Data contracts¶
Data contracts are the primarily inputs and outputs of pipeline steps, e.g., Markdown documents.
MarkdownDataContract¶
MarkdownDataContract ¶
Bases: PydanticModel
A data contract of the input/output of the various pipeline steps representing a document in Markdown format.
The document consists have the Markdown body (document content) and additional metadata (keywords, url). The metadata is optional.
Example 1 (with metadata):
---
keywords: "bread,butter"
url: "some/file/path.md"
---
# Some title
With some more text.
## And
- Other
- [Markdown content](#some-link)
Example 2 (without metadata):
Example 3 (with extra metadata fields)
---
keywords: "bread,butter"
url: "some/file/path.md"
metadata:
token_len: 123
char_len: 550
---
# Some title
A short text.
Functions¶
from_dict_w_function(doc, func) classmethod ¶
Create a MarkdownDataContract from a dict and apply a custom func to test.

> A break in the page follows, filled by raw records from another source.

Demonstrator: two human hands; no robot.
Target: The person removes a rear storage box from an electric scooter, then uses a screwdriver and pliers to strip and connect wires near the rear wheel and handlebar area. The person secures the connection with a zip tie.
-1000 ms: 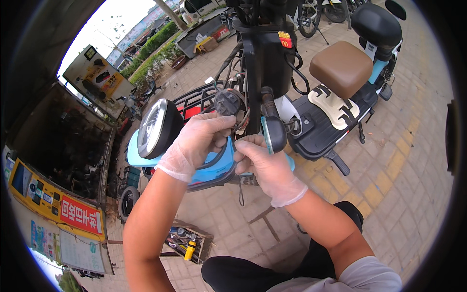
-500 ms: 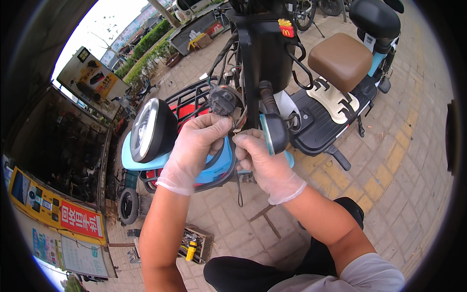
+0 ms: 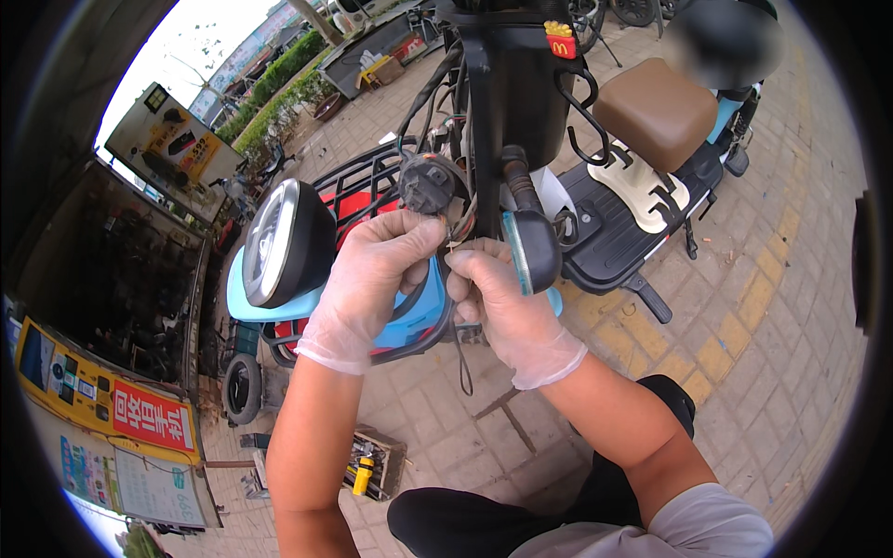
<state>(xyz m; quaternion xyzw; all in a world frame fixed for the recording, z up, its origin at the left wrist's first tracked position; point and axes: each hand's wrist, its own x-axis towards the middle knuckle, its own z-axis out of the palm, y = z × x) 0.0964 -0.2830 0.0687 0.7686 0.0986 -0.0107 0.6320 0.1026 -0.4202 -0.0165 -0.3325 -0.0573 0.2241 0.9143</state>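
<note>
Both my hands wear thin, see-through gloves and meet in front of an electric scooter's opened front end. My left hand (image 3: 377,284) is closed, thumb and forefinger pinched on a thin wire (image 3: 450,247) just below a round black part (image 3: 428,184) with cables. Close beside it, my right hand (image 3: 498,298) pinches what looks like the same thin wire; its exact end is too small to make out. Left of my hands sits a headlight (image 3: 282,244) with a pale lens and black housing. A black lamp-like part (image 3: 535,251) with a light-blue edge is right above my right hand.
A loose wire loop (image 3: 463,363) hangs below my hands. On the paving stands an open toolbox (image 3: 395,465) holding a yellow tool (image 3: 364,475). A tyre (image 3: 242,389) leans at the left. The brown scooter seat (image 3: 656,113) and black footboard (image 3: 619,223) extend to the right.
My hands keep nearly the same pinched pose, fingertips close together. The view has tilted slightly, and the round black part shows a little more of its face.
</note>
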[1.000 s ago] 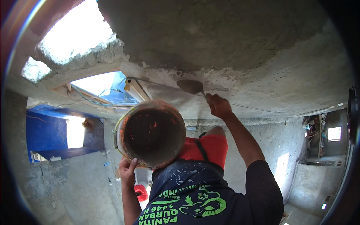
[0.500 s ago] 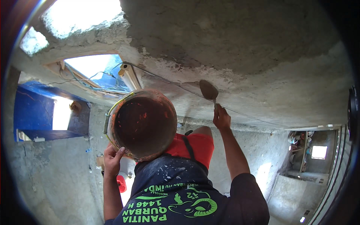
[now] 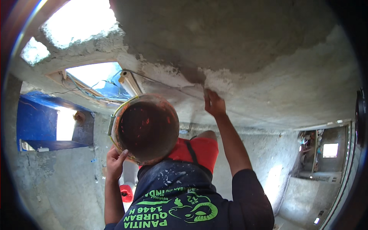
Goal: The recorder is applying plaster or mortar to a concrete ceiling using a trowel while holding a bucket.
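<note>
My left hand (image 3: 115,163) grips the rim of a dirty plastic bucket (image 3: 145,128) with a yellow-covered handle, held against my body; its inside is dark with orange flecks. My right hand (image 3: 214,103) is raised beyond the bucket, wrapped round a trowel's handle. The blade (image 3: 196,76) is blurred, up against the edge of a dark, wet-looking plaster patch (image 3: 237,34) where it meets paler, rough concrete (image 3: 264,96).
A framed opening (image 3: 92,74) with cables and a pale tube (image 3: 130,82) lies at left, below bright ragged holes (image 3: 76,23). A blue recess (image 3: 36,122) opens onto light. Grey walls (image 3: 65,180) surround me; cluttered shelves (image 3: 316,145) stand far right. A red object (image 3: 126,193) lies below.
My right hand and trowel have moved up toward the dark patch; the blade, earlier clearly outlined, is now blurred against the surface. The bucket stays in my left hand.
</note>
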Motion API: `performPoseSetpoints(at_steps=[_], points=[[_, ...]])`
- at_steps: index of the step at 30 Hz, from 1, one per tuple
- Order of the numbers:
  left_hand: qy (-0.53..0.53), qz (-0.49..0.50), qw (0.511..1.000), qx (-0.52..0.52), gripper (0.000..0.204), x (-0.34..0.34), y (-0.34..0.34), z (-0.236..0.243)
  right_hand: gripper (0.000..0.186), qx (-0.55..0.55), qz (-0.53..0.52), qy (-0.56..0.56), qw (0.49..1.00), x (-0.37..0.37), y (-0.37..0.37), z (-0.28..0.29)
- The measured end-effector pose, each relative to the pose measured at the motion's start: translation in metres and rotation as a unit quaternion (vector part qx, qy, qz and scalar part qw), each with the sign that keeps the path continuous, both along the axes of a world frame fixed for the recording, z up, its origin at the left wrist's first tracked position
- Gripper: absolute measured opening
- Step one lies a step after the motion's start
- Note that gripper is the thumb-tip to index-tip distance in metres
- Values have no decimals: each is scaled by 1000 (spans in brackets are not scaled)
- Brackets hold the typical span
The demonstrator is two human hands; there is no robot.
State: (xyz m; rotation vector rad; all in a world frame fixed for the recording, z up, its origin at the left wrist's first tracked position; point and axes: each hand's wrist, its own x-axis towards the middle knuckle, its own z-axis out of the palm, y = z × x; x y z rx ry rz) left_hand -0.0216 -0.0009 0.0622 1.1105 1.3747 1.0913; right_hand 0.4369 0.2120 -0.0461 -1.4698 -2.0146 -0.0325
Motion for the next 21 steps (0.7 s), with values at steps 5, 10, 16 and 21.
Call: performPoseSetpoints(at_steps=[5,10,16,21], points=[[-48,68,996,-43,20,3,-24,-1,38,-228,-85,-65,968,19,-79,-37],[31,64,997,-4,14,3,-14,-20,35,-208,-101,43,972,26,-159,-46],[81,51,995,18,14,6,9,-1,40,-181,-147,179,956,-21,-218,-30],[17,15,1000,-17,10,14,39,-3,34,-249,-74,464,847,-40,-223,3]])
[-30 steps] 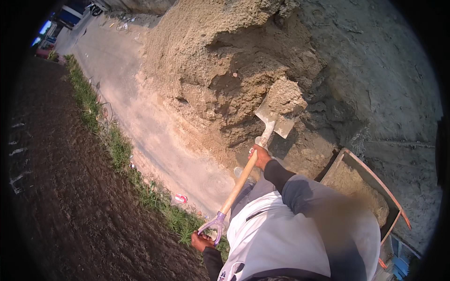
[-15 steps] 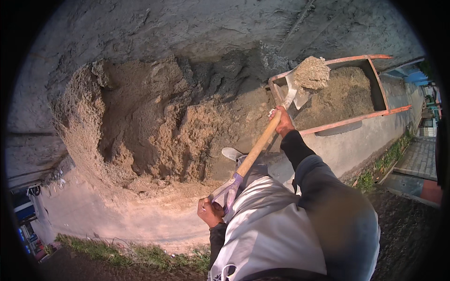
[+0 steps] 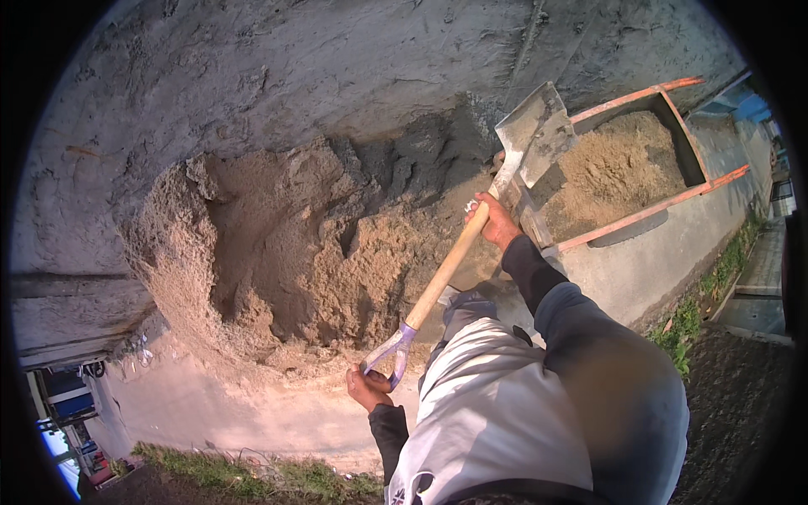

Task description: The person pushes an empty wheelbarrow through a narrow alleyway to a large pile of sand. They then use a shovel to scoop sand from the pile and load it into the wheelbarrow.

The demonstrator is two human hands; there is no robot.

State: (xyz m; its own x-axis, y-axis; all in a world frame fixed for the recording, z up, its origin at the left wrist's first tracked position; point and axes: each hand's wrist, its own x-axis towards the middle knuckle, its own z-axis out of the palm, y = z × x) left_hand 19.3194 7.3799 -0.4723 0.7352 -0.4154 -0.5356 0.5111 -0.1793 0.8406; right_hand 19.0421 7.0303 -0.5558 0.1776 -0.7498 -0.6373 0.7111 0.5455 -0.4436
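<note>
Both my hands grip one shovel point(image 3: 452, 268) with a wooden shaft. My left hand point(image 3: 368, 389) is closed round its purple D-shaped handle at the lower end. Higher up, my right hand point(image 3: 498, 223) wraps the shaft just below the metal neck. The shovel's blade point(image 3: 539, 133) is bare apart from smears and sits over the near left corner of a red-edged wheelbarrow point(image 3: 619, 223). Inside the wheelbarrow lies a heap of brown sand point(image 3: 631, 160). A large mound of damp sand point(image 3: 278, 244) spreads to the left of the shovel.
A rough grey plastered wall point(image 3: 337, 67) rises behind the mound. Pale concrete paving point(image 3: 202, 396) runs along the near side, edged by a strip of grass point(image 3: 252, 480). More green plants point(image 3: 677, 332) and dark soil point(image 3: 724, 396) lie at the right.
The lump of sand on the shovel blade has gone into the wheelbarrow, where the heap is higher. The blade has swung up and is now bare. Both hands keep their grip.
</note>
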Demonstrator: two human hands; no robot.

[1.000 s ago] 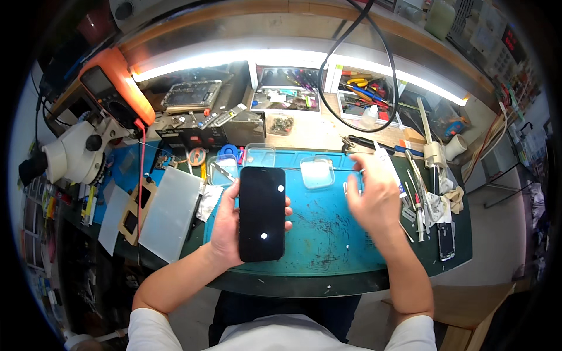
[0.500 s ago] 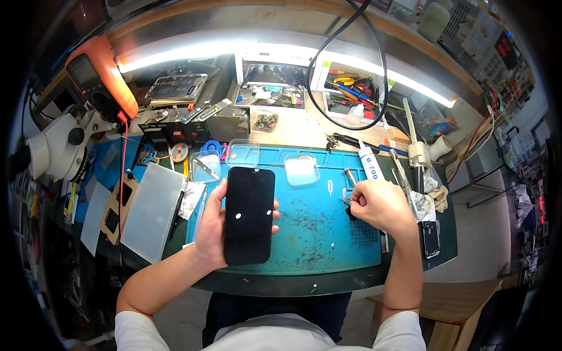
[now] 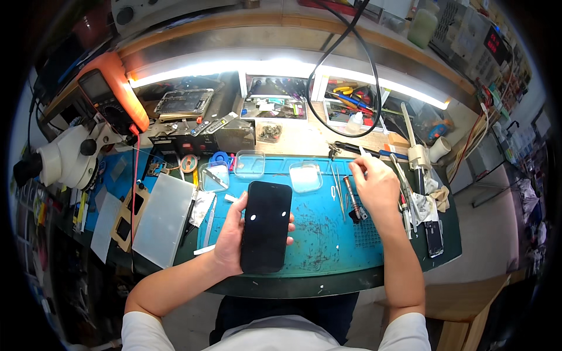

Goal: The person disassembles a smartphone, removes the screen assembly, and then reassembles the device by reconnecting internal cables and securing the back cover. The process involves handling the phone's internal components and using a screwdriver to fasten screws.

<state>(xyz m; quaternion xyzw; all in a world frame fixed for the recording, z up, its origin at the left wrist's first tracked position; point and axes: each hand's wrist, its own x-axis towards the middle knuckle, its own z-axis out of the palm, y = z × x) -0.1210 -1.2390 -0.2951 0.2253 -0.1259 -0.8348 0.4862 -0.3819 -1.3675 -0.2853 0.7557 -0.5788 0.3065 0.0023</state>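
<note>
My left hand (image 3: 230, 240) holds a black smartphone (image 3: 266, 228) upright, screen facing me, with the thumb on its left edge and fingertips round the right. Two small bright reflections show on the dark glass. Over the right side of the blue mat (image 3: 316, 234), my right hand (image 3: 377, 184) is closed round a white glue tube (image 3: 362, 151); only its tip shows past my fingers, the rest is hidden. Left of this hand lie tweezers (image 3: 339, 196), a small metal pin tool (image 3: 333, 193) and a thin screwdriver (image 3: 350, 196).
Clear plastic boxes (image 3: 305, 177) stand along the mat's far edge. A frosted sheet (image 3: 161, 219) and a white microscope (image 3: 61, 158) are at left, beneath an orange multimeter (image 3: 114, 93). A black cable (image 3: 308, 88) loops down over the bench. Tools and a phone part (image 3: 434, 238) line the right.
My right hand has moved away from the mat's right part, up onto the glue tube. Tweezers now lie on the mat. The phone sits slightly lower and further right in view.
</note>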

from_file(path, url_prefix='') classmethod ¶
Load MdContract from .md file and parse YAML metadata from header.
Parameters:
| Name | Type | Description | Default |
|---|---|---|---|
path | Path | Path to a Markdown file. | required |
url_prefix | str | Prefix to add to the URL if it is not specified in the metadata. | '' |
Returns:
| Name | Type | Description |
|---|---|---|
MarkdownDataContract | Self | The file that was loaded |
Raises:
| Type | Description |
|---|---|
YAMLError | If the YAML metadata cannot be parsed. |
ValueError | If the YAML metadata is not a dictionary. |